▶ **Problem statement**
Looking at the material below, work out how many of its lines hold the string "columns". Give that figure alone.

▶ **Data block**

Start of Block

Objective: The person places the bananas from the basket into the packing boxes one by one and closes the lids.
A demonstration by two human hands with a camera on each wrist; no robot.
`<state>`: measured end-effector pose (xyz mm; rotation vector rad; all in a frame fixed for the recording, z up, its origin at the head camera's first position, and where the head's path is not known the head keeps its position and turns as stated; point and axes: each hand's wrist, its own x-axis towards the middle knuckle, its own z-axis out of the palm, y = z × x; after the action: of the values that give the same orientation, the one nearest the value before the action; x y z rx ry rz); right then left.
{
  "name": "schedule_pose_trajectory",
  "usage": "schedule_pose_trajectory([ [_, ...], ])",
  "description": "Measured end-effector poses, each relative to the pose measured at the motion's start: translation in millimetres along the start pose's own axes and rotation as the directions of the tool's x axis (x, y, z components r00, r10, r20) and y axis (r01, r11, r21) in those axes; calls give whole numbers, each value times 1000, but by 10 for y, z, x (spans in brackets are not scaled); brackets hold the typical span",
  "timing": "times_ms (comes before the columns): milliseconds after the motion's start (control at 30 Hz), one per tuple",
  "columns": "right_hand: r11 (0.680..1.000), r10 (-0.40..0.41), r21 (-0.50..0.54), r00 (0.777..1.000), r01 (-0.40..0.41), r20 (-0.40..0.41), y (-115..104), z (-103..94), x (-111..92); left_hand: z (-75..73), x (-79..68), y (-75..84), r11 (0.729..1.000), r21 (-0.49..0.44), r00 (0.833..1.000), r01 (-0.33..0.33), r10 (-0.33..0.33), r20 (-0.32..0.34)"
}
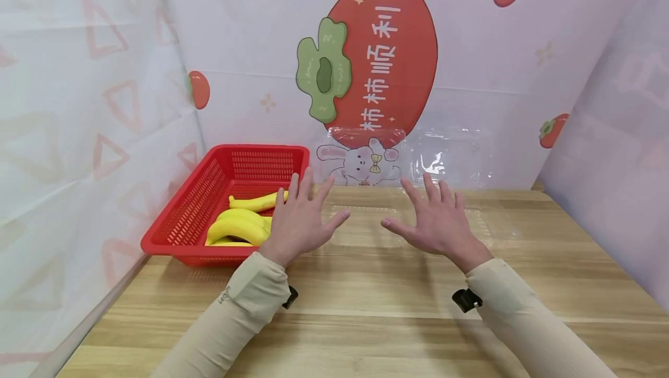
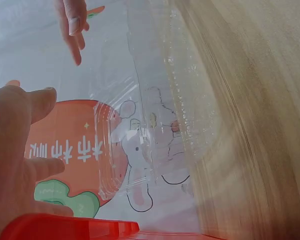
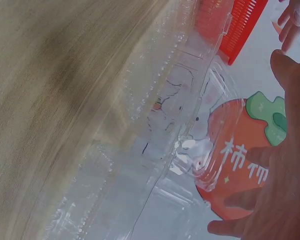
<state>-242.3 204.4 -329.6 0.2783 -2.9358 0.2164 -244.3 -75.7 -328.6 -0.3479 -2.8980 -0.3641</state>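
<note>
beyond the fingertips of the left hand and the right hand, a clear container — upper part raised before the printed cloth, lower part flat on the wooden table, probably laid out this way to leave the hollows facing the fingers. whether one piece or two side by side, cannot tell through so much see-through plastic and glare. on both hands, fingers spread wide, nearly straight and pointing forward, thumbs turned in towards each other, nothing held; palms downward, seemingly just above the wood, judging by the shadow below the right palm. to the left of the left fingers, a red basket, partly hidden behind the left hand in the head view; contact between the two, cannot tell. inside, left of the left palm and towards the near end, a cluster of bananas; deeper in, a separate banana, one end hidden by the left fingers. likely set on that side for a short reach from the left hand, and kept from rolling off by the slotted walls. behind the fingers, at the wrists, beige sleeves — perhaps ending there to keep fabric away from plastic and fruit.
</note>
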Motion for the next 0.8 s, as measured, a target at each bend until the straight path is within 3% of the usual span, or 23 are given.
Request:
schedule_pose_trajectory([
  [533, 1000, 0, -6, 1000, 0, 3, 6, 6, 16, -15, -13, -33, 1000, 12, 1000, 1, -1, 2],
  [800, 1000, -7, -2, 1000, 7, 1, 3, 9, 20, -89, -103, -98, 999, -8, 999, -31, 30, -46],
])
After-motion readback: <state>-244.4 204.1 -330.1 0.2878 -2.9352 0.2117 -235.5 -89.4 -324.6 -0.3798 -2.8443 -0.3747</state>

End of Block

▶ **Output below**
2